Effective exclusivity period: ROUND((julianday(first_generic_approval_date) - julianday(nda_approval_date)) / 365.25, 1) yields years the brand held the market. Can be negative when the NDA was filed for a molecule that already had generics — filter first_generic_approval_date >= nda_approval_date for genuine LOE analysis.
Change Log Tables #
Four tables track monthly changes derived from the Orange Book snapshot: product_changes, patent_changes, exclusivity_changes, and application_changes. All share this structural pattern:
| Column | Type | Description |
|---|---|---|
id | INTEGER | Auto-increment row identifier. Used as a stable reference key in before/after joins. |
event | TEXT | "beginning_of_history", "added", "updated", or "removed" |
ob_release_date | TEXT | FDA Orange Book publication date when this change was observed (YYYY-MM-DD, always the first of the month). Not a drug approval date or market action date. |
| (all data columns) | All columns from the corresponding current-snapshot table, with the same names |
beginning_of_history is not a genuine addition. Rows with this event were already present when RxDataLab first imported the dataset (October 2023 in the current export). A drug approved in 1995 that was in the October 2023 snapshot gets beginning_of_history — it is not a “new approval” in 2023. For trend analysis, always filter: WHERE event != 'beginning_of_history'.

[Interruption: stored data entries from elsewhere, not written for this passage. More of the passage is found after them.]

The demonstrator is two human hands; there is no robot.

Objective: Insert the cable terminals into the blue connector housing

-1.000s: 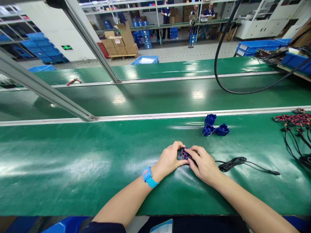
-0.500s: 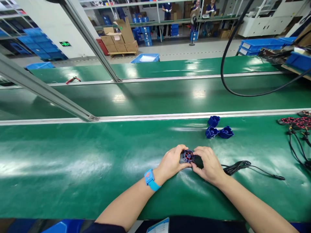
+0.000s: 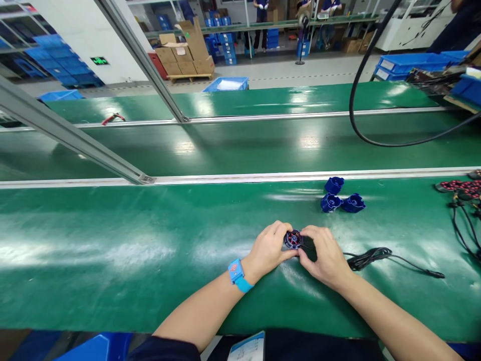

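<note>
Between my two hands is a small round blue housing (image 3: 293, 239) with red and dark parts inside, its open face up. My left hand (image 3: 268, 250) grips its left side with thumb and fingers; a blue band circles that wrist. Fingertips and thumb of my right hand (image 3: 325, 255) close on its right edge. A black cable leaves the housing under my right hand, and a bundled black cable (image 3: 370, 258) lies just right of that hand. Beyond my hands, three empty dark blue housings (image 3: 331, 202) stand grouped on the green work surface (image 3: 124, 281).
At the right lie several red-and-black wound parts (image 3: 464, 189) with black cables. A metal rail (image 3: 240, 179) runs across behind the housings, with a slanted metal post (image 3: 93, 145) at left. A black hose (image 3: 355, 115) hangs at upper right. People stand and sit in the background.
My hands stay around the round housing, with only slight finger shifts on its right edge. The whole view has shifted a little.
</note>
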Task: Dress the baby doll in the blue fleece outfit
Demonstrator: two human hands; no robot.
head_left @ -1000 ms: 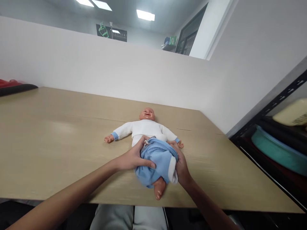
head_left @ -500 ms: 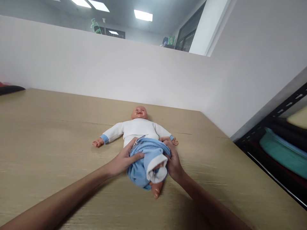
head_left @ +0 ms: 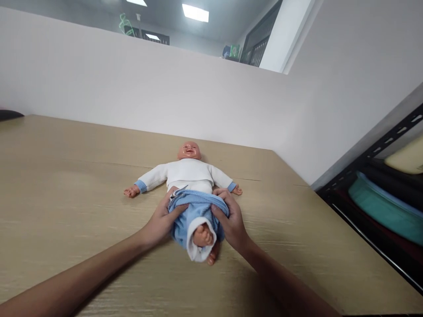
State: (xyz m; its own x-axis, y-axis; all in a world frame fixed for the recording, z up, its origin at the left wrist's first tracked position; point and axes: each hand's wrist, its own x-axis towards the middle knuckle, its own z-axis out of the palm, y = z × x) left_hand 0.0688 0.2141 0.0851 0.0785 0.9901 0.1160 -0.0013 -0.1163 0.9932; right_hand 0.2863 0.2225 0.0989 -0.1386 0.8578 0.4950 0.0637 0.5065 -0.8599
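Observation:
A baby doll [head_left: 189, 151] lies on its back with its arms spread and its head toward the wall. It wears a white top [head_left: 190, 171] with blue cuffs. Blue pants [head_left: 193, 215] with white leg cuffs are around its legs. My left hand [head_left: 164, 216] grips the waistband on the left side, thumb on the front. On the right side, my right hand [head_left: 233, 218] pinches the waistband between thumb and fingers. One doll foot [head_left: 202, 235] shows inside a white cuff; the other foot [head_left: 213, 256] pokes out just below it.
Beneath the doll is a wooden table [head_left: 82, 176], backed by a white partition wall [head_left: 148, 88]. A black metal rack [head_left: 373, 152] with a teal item [head_left: 380, 202] stands at the right. Something dark [head_left: 9, 115] sits at the far left edge.
The pants' waistband has moved a little toward the doll's waist. A foot now shows in the white cuff opening. My right thumb has come onto the front of the waistband.

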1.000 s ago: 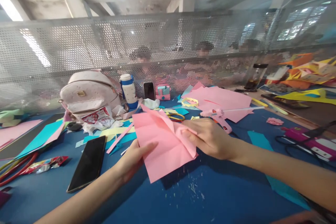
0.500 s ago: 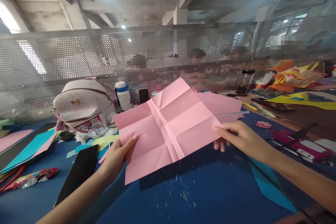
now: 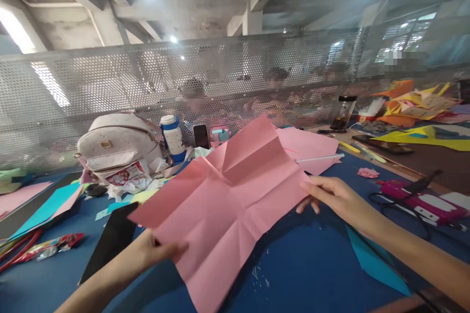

updated events show new values only. To recover what changed (the before/after), self-join to the most recent prior event for the same record key using the id column. See Change History: updated events.
product_changes additionally includes an appl_type column ("NDA" or "ANDA") so you can filter to a specific application type without joining to applications.
export_metadata #
Single-row table with information about when this export was generated and what history it covers.
| Column | Type | Description |
|---|---|---|
export_date | TEXT | Date this export was generated |
ob_release_date | TEXT | Latest Orange Book release included |
history_start | TEXT | Earliest monthly release in the change log (baseline date, i.e. beginning_of_history event date) |
history_end | TEXT | Latest monthly release in the change log |
SELECT * FROM export_metadata;
Three Application Number Types #
Three distinct number types appear in the dataset, and two of them contain the word “application”. Be careful when querying that you are using appropriate values:
| Identifier | Column | Tables | System | Example |
|---|---|---|---|---|
| FDA drug application number | appl_no | applications, products, patents, exclusivity, drug_labels, all change tables | FDA Center for Drug Evaluation and Research (CDER) | "021446" (Lipitor NDA) |
| USPTO granted patent number | patent_no | patents, patent_details, patent_changes | United States Patent and Trademark Office | "7777050" |
| USPTO pre-grant patent filing number | patent_application_number | patent_details only | USPTO Patent Application Information Retrieval (PAIR) | "17/123456" |
appl_no is the join key across all FDA tables. patent_application_number is a completely separate identifier used only for USPTO prosecution research. When writing joins, always qualify with table aliases (pt.appl_no for the FDA drug application, pd.patent_application_number for the USPTO filing).